外面的馬蹄聲漸漸接近。
淩江蓠已經顧不得許多,打開了窗戶,将凳子扔了在被雨水浸濕的土地上,将打開的狼煙扔在了凳子上,複而馬上關好了窗戶。
外面的雨不是很大,凳子也是幹的,狼煙馬上就會升起來。
但山谷裏人就算策馬到這裏,也是需要一段時間。
吳老将軍當機立斷的翻了後面的窗戶,趁着素錦和桃粉還在房間裏不知所措的時候讓兩人翻了窗戶出來,漁村裏依舊靜悄悄的。
淩江蓠打量了一下四周,卻根本找不到落腳的地方。
吳老将軍全身貼在牆邊,往外面望了一眼。
整整一個小隊都從不遠處的山坡上俯沖下來,遠遠的就能看見他們精良的武器以及其訓練有素。
在對比漸漸升起的狼煙,以及寒狼鐵騎到來的時間,吳老将軍就皺起了眉頭,将事情告訴了淩江蓠,淩江蓠還記得之前虞寒卿離開的時候讓人聽命于她,但如今,除了在這邊死守之外似乎并沒有任何的辦法。
後院前往山谷的地方是開闊的麥田,一旦過去必然成爲靶子。
而前面的那群人已經沖了過來,馬上就會殺過來!
淩江蓠手腳并用的爬回了自己的房間,雖然她已經很長時間都沒有制毒,但是以前做過的毒依舊還放在屋子的角落裏,将這些毒藥和其他的藥都拿了出來。
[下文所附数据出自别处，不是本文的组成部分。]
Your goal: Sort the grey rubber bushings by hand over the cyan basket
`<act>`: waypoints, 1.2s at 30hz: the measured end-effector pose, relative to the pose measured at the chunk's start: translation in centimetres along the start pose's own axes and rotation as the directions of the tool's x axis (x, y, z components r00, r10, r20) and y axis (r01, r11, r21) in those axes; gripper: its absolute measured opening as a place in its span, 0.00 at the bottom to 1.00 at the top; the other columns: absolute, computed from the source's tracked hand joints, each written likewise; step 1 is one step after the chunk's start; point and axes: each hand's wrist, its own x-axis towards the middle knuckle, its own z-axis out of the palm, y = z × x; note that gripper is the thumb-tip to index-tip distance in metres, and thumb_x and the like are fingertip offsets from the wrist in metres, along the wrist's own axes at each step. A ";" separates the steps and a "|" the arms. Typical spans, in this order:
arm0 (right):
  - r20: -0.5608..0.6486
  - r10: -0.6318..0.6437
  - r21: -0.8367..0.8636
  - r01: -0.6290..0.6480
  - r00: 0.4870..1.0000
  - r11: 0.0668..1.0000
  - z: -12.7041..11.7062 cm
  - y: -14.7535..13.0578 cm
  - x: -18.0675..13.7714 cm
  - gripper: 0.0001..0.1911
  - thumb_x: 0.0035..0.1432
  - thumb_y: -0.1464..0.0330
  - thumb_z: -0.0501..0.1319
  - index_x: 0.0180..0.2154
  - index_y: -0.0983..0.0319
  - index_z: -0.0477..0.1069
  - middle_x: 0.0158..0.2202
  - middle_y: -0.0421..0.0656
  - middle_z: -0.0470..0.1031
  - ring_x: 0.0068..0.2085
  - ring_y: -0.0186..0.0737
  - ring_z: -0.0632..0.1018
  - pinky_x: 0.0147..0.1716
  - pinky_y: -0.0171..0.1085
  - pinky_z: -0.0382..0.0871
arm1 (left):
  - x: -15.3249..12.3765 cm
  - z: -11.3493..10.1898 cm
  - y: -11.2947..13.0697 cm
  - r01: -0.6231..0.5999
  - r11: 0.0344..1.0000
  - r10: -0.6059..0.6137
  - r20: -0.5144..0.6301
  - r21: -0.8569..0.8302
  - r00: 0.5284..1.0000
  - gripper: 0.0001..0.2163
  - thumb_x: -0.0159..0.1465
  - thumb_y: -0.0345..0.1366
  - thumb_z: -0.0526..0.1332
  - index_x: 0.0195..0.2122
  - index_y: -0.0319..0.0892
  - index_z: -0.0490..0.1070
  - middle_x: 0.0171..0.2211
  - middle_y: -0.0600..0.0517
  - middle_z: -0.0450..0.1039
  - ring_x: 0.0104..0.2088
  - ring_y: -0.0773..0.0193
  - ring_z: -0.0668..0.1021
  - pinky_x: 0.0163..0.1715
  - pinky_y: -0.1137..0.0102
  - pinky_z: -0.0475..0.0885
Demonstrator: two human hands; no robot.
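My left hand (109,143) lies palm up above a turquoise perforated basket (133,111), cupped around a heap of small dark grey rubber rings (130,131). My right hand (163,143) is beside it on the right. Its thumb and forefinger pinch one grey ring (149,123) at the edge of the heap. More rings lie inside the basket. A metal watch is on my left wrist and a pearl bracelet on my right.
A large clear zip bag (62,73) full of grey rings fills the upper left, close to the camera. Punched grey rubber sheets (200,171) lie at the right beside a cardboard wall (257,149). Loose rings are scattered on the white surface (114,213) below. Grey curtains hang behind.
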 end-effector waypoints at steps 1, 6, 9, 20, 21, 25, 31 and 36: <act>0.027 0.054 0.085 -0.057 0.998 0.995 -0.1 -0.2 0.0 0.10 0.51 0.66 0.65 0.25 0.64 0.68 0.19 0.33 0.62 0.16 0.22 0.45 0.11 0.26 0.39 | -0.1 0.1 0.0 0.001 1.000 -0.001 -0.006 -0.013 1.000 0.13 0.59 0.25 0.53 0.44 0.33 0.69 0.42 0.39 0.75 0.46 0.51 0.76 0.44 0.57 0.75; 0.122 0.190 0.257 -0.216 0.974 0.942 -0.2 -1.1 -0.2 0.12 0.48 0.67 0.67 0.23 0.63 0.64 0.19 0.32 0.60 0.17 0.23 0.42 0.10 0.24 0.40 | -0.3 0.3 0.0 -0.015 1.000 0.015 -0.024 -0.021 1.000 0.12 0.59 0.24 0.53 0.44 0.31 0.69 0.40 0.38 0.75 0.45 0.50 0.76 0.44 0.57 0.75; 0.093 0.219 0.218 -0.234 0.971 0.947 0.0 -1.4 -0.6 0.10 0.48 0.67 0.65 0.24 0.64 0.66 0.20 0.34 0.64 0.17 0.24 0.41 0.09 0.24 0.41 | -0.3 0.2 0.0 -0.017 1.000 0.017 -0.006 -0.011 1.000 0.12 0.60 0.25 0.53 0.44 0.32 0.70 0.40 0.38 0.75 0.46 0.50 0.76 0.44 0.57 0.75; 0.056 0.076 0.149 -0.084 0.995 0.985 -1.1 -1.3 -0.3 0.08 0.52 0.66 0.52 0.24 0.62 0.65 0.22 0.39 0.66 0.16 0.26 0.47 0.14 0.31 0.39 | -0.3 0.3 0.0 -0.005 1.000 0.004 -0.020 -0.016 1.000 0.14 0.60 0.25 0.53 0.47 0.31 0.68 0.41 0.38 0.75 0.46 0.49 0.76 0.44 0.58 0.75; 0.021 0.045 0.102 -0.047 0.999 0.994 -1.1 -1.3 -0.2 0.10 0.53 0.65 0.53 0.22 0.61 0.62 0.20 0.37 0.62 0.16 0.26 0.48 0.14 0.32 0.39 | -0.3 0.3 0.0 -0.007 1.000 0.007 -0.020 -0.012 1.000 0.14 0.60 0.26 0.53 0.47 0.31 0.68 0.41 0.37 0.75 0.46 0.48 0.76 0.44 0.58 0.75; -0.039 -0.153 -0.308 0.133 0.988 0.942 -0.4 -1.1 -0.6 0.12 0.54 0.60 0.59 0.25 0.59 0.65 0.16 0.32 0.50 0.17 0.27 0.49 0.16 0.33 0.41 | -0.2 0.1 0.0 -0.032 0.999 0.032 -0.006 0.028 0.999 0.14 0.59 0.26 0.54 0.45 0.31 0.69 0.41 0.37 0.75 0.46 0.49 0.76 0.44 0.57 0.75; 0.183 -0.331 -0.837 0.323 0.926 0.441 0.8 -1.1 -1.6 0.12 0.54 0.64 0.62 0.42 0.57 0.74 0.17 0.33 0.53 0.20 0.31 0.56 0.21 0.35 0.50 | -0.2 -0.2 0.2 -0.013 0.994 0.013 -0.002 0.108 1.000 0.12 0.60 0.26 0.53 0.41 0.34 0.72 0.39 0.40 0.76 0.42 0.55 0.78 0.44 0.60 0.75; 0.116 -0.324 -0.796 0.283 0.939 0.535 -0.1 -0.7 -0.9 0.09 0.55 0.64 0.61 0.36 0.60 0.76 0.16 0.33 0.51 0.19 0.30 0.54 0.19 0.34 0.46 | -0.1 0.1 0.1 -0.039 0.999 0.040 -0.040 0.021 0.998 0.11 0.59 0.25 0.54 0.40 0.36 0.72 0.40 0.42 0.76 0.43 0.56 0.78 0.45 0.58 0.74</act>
“我們去後面的雞窩裏呆着。”淩江蓠靈機一動,帶着人從後面摸了過去。
幾個人高馬大的人全部都擠在雞窩裏,淩江蓠在四周都放了不少的毒藥,尤其是開門時候必須要經過和接觸的所有地方,淩江蓠都放上了東西。
小小的雞窩因爲渺渺對小雞仔的喜好而建的十分的牢固,而雞窩外面是一個涼棚,背後靠着兩堵結實的牆壁,四面都已經被死死的遮蓋住,看起來毫無縫隙。
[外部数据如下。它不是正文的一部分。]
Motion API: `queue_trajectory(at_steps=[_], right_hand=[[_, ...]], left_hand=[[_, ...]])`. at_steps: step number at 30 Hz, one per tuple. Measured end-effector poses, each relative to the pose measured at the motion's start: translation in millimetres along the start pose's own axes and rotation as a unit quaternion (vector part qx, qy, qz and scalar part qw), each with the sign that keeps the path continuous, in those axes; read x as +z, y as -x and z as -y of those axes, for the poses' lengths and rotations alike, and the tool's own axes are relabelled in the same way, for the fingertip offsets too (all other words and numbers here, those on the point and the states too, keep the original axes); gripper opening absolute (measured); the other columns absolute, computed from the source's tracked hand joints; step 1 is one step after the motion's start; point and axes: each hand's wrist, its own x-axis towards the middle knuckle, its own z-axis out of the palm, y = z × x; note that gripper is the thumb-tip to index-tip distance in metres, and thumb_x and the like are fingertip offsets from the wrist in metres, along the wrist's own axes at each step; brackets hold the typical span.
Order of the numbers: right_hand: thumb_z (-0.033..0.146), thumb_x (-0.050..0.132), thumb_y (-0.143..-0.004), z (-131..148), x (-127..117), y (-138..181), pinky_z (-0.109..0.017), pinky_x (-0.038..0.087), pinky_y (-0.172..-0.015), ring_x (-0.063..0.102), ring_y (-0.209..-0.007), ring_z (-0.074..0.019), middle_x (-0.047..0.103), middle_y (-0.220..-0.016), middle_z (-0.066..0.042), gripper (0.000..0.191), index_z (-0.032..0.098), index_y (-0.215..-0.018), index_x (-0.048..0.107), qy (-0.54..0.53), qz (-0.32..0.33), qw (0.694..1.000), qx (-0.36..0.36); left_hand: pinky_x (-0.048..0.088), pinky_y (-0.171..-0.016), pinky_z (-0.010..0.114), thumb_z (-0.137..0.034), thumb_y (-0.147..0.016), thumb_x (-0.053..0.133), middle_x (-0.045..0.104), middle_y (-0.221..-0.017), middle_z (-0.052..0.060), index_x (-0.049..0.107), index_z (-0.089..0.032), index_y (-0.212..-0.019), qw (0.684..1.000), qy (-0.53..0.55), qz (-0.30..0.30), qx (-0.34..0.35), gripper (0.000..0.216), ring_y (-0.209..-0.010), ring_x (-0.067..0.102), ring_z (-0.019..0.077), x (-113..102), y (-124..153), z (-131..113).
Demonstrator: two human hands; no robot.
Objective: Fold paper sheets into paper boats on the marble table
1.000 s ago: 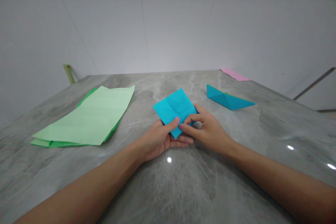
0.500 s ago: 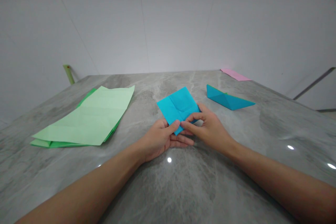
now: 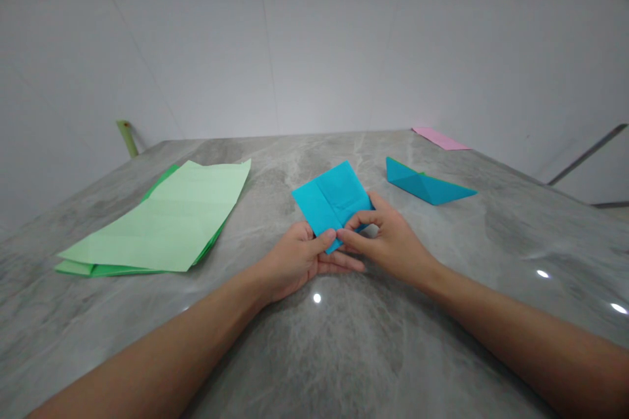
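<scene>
A small folded square of blue paper (image 3: 331,193) is held between both hands above the middle of the table, one corner pointing toward me. A crease crosses its upper face. My left hand (image 3: 299,262) pinches the near corner, thumb on top and fingers underneath. The thumb and index finger of my right hand (image 3: 388,236) grip the paper's lower right edge, with the thumb tip touching near the left thumb. Some right fingers are hidden behind the paper. Right of it lies a folded blue paper boat (image 3: 430,184) with a thin green edge.
To the left lies a stack of light and darker green paper sheets (image 3: 162,222). A pink paper (image 3: 441,139) rests at the far right edge of the grey marbled table (image 3: 314,353). A green strip-like object (image 3: 128,137) stands past the far left edge, before a white wall (image 3: 334,52).
The blue square's upper face looks flatter, with its crease showing more sharply. Both hands keep nearly the same hold. The whole view has shifted very slightly.
</scene>
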Motion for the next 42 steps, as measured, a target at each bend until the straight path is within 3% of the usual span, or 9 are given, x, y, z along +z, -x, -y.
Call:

“這些都是解藥。”淩江蓠一股腦的将解藥塞進了素錦和桃粉的懷裏。
淩江蓠又掏出了自己的迷香,仿作現代乙醚那樣沾在了自己的帕子之上,交給了素錦和桃粉,告訴他們怎麽用。
幾人都戰戰兢兢的縮在角落裏,素錦緊緊的将渺渺抱在懷裏,而淩江蓠則是給了吳老将軍一個最大的發揮空間。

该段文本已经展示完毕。